The Tomb of the Unknown Craftsman occupies the centre of the exhibition’s final section. It is a towering cast iron coffin ship hung with vials of the blood, sweat and tears of the skilled makers behind Perry’s work and those in the British Museum as a whole. In the centre is a 250,000-year-old flint hand axe from the Museum’s collection, which Perry presents as a relic not of some forgotten religion, but rather what he sees as a lost tradition of craftsmanship.
This rhetoric of loss is typical of much craft-related discourse, yet it is surprising to see it in Perry. On the one hand, his own commissioning of craftspeople to make everything from tapestries to motorbike leathers demonstrates craft’s current vitality. On the other, Perry is normally a reluctant spokesperson for the craft community, adamant on its need to maintain relevance in aesthetic, cultural and technological terms. This is what his own ceramic condemnations of contemporary celebrity-obsessed culture, made with the aid of emails and Photoshop, can be seen to do.

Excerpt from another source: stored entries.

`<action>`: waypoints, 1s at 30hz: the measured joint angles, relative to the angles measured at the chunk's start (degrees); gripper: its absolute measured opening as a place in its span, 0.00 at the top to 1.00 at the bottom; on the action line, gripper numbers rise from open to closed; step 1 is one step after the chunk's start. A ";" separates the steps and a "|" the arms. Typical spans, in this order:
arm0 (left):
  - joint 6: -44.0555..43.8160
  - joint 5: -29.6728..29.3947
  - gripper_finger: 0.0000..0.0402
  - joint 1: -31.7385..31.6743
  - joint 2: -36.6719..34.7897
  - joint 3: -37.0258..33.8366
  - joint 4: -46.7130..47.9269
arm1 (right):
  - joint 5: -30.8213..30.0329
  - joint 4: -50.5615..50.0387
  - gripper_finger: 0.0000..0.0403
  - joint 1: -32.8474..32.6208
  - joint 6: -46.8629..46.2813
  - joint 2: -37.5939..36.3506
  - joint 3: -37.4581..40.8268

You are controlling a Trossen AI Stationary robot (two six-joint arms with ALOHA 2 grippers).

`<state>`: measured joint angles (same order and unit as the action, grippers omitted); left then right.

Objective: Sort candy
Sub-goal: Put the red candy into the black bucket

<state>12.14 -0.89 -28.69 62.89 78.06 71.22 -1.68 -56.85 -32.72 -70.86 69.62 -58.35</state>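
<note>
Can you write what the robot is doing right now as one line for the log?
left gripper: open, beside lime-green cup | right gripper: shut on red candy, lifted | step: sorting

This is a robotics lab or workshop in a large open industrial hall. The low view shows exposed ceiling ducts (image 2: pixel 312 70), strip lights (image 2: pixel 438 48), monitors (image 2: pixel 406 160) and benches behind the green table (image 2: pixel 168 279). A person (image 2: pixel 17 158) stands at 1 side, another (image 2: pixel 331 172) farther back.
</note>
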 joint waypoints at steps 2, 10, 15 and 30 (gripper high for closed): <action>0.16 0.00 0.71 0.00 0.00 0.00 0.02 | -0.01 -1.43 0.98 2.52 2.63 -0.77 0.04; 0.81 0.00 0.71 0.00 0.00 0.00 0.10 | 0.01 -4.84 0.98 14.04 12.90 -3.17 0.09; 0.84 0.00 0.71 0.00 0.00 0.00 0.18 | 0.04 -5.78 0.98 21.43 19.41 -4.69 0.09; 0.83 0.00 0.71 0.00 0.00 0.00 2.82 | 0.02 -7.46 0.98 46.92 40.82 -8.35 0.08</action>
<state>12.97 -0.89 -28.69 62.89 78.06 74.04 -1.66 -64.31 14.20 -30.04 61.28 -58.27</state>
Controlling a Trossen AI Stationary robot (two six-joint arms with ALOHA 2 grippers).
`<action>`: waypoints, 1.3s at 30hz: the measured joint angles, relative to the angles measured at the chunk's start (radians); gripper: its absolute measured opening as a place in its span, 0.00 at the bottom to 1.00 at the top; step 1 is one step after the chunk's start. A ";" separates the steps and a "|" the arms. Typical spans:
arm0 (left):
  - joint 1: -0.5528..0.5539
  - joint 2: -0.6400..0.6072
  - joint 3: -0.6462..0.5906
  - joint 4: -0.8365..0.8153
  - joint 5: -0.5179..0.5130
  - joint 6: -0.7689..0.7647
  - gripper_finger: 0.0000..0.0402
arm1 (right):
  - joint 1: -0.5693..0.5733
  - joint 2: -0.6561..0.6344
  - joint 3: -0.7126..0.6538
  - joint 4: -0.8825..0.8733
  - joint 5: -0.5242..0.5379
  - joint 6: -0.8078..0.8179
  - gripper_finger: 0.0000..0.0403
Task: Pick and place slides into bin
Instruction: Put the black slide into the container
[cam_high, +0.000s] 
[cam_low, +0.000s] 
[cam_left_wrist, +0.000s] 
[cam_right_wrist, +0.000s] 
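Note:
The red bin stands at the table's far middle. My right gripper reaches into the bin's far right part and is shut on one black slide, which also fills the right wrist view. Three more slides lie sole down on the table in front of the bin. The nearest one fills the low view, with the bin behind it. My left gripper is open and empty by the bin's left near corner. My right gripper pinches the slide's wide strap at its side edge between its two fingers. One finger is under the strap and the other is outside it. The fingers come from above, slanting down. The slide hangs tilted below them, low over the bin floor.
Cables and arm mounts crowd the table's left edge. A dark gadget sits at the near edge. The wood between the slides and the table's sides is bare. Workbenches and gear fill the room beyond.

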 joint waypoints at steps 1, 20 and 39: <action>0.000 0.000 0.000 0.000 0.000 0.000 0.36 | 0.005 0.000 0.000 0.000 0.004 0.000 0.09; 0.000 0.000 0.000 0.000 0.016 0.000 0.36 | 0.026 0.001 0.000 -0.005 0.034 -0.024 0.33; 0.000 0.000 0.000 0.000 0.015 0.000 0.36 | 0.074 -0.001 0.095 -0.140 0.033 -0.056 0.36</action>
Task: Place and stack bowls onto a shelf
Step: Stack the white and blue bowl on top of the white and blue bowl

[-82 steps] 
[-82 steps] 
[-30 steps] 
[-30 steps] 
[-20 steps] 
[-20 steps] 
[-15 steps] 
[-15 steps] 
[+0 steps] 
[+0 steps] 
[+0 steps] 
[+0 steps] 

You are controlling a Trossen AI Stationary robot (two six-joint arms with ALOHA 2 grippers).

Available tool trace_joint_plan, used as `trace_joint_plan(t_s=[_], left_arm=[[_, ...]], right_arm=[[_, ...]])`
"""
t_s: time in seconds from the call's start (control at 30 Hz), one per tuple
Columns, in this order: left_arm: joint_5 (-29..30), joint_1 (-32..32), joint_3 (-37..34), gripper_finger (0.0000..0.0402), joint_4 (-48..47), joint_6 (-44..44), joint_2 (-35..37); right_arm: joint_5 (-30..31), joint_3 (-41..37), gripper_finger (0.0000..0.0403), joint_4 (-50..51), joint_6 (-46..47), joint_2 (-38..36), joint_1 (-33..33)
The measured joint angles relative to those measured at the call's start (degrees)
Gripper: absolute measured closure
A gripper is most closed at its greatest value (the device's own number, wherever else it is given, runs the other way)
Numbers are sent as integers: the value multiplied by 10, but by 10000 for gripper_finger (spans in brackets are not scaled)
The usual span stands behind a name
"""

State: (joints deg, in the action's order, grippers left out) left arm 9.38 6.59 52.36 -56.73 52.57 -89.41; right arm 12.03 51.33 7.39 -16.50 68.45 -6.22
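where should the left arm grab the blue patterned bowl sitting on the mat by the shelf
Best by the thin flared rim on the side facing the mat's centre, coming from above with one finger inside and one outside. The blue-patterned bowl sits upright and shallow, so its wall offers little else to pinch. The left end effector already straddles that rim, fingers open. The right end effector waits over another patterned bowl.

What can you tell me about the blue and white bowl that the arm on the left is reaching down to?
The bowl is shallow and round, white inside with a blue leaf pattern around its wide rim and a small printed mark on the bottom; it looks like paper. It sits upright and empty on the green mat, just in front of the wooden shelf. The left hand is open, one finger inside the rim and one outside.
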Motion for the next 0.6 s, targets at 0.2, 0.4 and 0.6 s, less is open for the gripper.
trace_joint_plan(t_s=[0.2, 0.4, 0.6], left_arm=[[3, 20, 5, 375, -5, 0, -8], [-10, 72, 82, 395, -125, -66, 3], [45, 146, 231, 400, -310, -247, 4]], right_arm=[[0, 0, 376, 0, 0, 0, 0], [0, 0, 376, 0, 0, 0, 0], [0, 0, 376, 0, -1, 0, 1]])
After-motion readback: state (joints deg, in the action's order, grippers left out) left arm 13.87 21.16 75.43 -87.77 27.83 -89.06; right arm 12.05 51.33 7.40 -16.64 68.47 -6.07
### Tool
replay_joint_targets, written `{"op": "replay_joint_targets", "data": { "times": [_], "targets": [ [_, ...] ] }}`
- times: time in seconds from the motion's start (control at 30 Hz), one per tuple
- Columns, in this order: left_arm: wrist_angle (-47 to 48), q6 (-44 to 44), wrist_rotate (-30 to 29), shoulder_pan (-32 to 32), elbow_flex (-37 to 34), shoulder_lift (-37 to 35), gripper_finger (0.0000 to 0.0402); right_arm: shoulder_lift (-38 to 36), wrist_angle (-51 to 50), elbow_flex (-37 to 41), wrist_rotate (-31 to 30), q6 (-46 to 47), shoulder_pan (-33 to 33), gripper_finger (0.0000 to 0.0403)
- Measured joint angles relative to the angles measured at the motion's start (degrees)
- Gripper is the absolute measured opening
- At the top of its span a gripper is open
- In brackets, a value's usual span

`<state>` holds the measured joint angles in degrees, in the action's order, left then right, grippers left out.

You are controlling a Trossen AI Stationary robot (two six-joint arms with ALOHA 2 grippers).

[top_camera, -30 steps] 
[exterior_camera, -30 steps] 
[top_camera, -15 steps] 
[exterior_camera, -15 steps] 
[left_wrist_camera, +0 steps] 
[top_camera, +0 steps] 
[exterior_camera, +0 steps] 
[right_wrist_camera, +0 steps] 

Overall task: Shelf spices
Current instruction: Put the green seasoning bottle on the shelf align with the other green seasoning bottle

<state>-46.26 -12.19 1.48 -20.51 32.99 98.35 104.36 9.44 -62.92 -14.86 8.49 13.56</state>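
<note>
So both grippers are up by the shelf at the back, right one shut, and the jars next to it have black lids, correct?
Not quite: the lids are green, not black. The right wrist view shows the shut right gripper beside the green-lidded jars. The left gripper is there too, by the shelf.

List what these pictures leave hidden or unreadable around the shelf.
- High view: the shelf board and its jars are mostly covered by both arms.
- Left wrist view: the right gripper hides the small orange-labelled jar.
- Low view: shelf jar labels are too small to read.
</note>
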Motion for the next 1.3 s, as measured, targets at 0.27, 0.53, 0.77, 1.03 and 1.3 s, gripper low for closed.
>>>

While there is certainly no lack of ego in the curator behind The Tomb of the Unknown Craftsman, the show is a delight. Cleverly considered juxtapositions bring alive artefacts normally overlooked when presented alongside hundred of objects of the same type or from cultures far away. Through some adept curating Perry has managed to reveal mankind’s universality without effacing our cultural differences: in the end it seems that we are all the same, and yet all gloriously different.